Take from the material every line containing the string "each" and copy it.
================================
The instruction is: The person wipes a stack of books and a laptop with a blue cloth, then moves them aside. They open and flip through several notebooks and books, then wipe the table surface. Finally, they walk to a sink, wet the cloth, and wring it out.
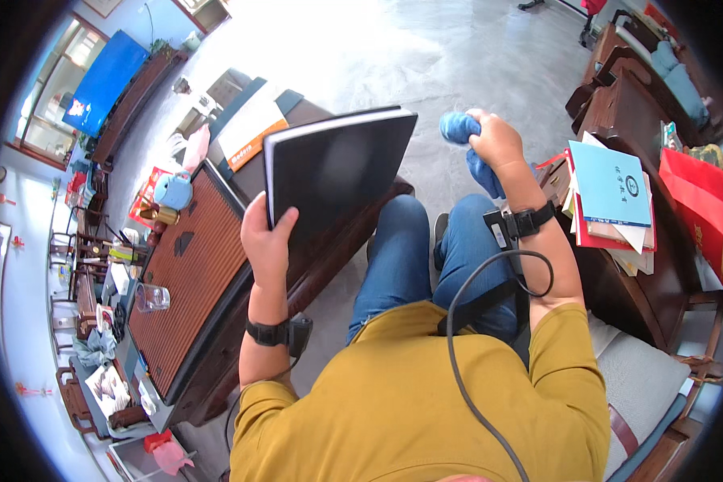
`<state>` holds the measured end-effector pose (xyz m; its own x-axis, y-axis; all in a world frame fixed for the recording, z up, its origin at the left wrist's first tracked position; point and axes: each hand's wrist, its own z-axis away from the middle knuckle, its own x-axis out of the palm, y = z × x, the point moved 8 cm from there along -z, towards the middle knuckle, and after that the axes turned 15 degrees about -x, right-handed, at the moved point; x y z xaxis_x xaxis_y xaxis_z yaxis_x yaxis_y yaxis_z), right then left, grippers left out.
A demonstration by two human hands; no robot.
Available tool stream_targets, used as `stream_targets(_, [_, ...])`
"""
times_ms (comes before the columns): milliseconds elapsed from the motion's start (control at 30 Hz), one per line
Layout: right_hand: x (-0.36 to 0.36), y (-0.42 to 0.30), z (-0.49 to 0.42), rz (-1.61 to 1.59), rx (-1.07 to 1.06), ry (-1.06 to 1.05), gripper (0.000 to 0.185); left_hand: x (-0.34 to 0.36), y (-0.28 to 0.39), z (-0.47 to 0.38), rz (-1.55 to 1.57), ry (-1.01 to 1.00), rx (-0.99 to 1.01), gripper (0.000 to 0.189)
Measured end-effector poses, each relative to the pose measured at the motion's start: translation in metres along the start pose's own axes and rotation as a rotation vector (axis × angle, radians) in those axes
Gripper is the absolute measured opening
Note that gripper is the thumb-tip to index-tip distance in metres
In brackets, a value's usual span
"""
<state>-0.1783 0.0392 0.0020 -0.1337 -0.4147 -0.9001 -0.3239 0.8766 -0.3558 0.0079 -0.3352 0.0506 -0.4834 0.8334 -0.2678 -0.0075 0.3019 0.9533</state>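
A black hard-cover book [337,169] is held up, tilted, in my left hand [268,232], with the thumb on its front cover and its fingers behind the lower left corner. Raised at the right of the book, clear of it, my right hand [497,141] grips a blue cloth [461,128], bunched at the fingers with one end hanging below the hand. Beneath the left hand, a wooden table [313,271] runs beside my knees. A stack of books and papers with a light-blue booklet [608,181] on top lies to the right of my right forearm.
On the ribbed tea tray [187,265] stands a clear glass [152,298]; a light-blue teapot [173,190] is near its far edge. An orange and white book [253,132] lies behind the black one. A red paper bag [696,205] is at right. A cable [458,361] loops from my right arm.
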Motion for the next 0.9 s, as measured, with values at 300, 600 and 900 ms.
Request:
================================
> [Response to the task]:
`<state>` holds the measured end-effector pose (xyz m; its own x-axis, y-axis; all in a world frame fixed for the recording, z up, its origin at the left wrist's first tracked position; point and axes: each hand's wrist, its own z-axis away from the middle knuckle, its own x-axis out of the palm, y = z × x, the point moved 8 cm from there along -z, towards the middle knuckle, and after that the axes turned 15 degrees about -x, right-handed, at the moved point; x y z xaxis_x xaxis_y xaxis_z yaxis_x yaxis_y yaxis_z), right then left, grippers left out.
Measured end-effector poses, each relative to the pose measured at the motion's start: translation in metres along the start pose's own axes and rotation as a rotation vector (axis × angle, radians) in those axes

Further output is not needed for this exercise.